Ascoltate come persone informate sui fatti, la coordinatrice della casa e la presidente della società municipalizzata che la gestisce hanno riferito di non avere mai ricevuto offerte o donazioni di generi alimentari dal monsignore.

Dalle intercettazioni emerge anche che Scarano era preoccupato dello sviluppo delle indagini sullo Ior. In una conversazione del 23 febbraio 2013, in particolare, Scarano chiama l’armatore Paolo D’Amico (famiglia cui era talmente legato tanto da dire che “io sono l’incudine, loro il martello“). La telefonata avviene da un apparecchio fisso intestato a un amico: ”Il mio telefono chiaramente è sotto controllo – dice Scarano – ed il rischio sono da 4 a 12 anni per antiriciclaggio perché loro pensano che questi soldi è come se fossero transitati allo Ior quando poi non ci sta proprio niente di tutto questo”.

Alla domanda dell’interlocutore su come gli inquirenti sarebbero arrivati a questa conclusione Scarano risponde: “E con le telefonate evidentemente intercorse, sapendo che il monsignore lavora in Vaticano. Questo che è il dottor Stefano Fava (il pm titolare dell’inchiesta romana – ndr) ha già fatto cose contro il Vaticano, hai capito?“.

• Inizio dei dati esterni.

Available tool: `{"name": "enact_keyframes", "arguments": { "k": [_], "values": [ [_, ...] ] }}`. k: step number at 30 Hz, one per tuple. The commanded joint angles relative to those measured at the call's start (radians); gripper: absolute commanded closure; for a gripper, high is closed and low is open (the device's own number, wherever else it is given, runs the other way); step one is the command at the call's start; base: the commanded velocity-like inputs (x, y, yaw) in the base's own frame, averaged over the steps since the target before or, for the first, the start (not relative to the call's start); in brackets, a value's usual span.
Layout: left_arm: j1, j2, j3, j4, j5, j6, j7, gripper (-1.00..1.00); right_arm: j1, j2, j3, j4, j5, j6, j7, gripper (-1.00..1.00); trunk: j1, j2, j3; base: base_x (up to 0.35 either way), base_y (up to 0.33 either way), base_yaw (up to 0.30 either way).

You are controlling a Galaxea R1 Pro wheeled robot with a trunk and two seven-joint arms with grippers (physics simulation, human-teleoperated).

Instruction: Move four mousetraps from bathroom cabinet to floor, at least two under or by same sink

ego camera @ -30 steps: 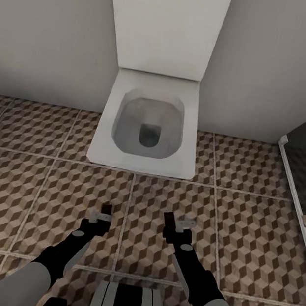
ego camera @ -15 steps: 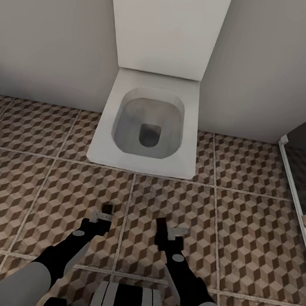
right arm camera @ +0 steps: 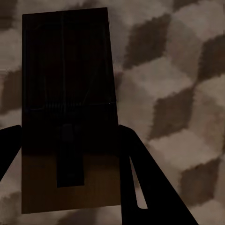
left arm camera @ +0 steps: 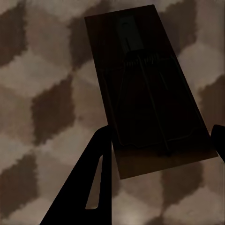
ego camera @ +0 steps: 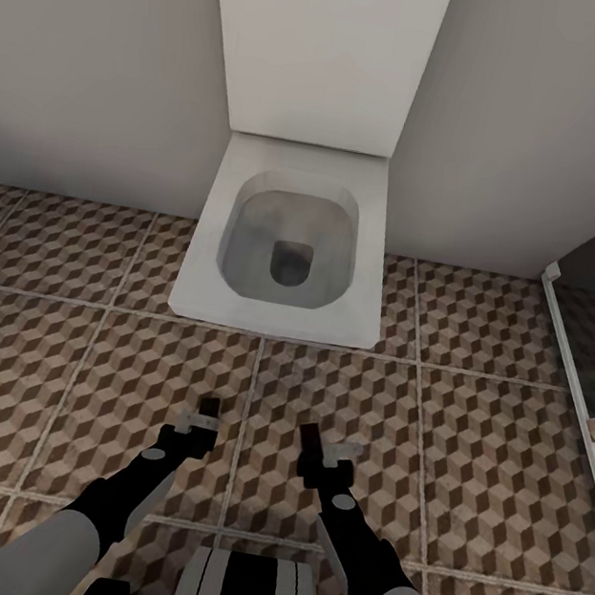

E di lì a poco aggiunge: “Per evitare che tutto questo arrivi nel Vaticano alla vigilia di una nomina, tra l’altro, (la sua nomina ad arcivescovo – ndr) ma non mi interessa tanto il fatto della nomina ma uscirne fuori“. In un’altra conversazione avvenuta di lì a poco, sempre parlando da un numero fisso, il monsignore confida: ‘‘Ora la situazione è molto delicata, perché a parte tutto si rischia grosso: Stefano Fava è quello che si interessa delle vicende dello Ior, ti ricordi?”.

Proprio i funzionari della banca vaticana, del resto, negli ultimi tempi erano diventati più cauti nella gestione del denaro di Scarano, che se ne lamenta con un amico: “Stamattina mamma mia che casino per un assegno, stanno cominciando a rompere i c… anche qui in Vaticano“.